TASK GOAL |
Where a line of the listing below includes the word "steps", reproduce that line.
*** Opening DATA EXTRACT ***
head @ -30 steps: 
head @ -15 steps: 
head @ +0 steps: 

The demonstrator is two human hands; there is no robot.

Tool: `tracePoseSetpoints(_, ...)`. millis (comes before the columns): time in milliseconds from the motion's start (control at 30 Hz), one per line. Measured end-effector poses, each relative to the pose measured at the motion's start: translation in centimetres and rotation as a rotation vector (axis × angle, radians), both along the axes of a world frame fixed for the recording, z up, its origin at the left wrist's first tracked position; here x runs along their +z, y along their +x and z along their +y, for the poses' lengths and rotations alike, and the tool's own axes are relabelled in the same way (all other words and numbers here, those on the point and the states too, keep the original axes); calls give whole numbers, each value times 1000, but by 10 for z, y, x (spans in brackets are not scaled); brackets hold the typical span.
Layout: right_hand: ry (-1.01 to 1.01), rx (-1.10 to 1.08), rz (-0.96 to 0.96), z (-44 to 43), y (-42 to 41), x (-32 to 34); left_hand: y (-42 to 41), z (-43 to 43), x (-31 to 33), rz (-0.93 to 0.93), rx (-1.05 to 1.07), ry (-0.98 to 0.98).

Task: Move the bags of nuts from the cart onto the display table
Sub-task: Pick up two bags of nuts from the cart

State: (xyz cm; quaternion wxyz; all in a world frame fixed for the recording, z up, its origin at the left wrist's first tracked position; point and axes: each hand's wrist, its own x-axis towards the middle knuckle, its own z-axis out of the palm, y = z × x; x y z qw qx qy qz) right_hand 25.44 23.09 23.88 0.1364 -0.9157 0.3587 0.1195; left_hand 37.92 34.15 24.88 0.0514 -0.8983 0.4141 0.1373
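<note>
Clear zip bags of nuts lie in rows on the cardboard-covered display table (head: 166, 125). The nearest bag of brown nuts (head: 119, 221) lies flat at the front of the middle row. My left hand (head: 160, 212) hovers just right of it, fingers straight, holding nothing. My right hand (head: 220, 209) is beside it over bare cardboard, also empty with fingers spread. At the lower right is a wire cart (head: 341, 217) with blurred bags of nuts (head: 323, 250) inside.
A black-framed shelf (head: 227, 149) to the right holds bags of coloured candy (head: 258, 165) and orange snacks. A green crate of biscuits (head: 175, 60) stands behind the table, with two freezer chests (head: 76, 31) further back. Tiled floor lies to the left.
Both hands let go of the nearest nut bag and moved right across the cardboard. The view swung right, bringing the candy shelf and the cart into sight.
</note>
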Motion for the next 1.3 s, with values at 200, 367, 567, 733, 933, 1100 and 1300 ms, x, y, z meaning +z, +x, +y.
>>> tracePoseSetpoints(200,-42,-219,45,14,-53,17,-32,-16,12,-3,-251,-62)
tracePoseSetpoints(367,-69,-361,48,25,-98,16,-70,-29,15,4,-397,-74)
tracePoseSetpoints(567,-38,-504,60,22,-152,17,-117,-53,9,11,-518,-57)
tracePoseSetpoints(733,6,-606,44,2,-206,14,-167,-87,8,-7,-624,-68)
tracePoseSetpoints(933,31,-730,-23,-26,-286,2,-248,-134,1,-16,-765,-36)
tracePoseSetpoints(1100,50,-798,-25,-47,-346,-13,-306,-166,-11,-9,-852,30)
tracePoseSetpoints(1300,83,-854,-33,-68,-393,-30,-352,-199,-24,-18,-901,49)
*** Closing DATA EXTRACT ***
ANSWER BOX |
head @ -30 steps: 
head @ -15 steps: 
head @ +0 steps: 

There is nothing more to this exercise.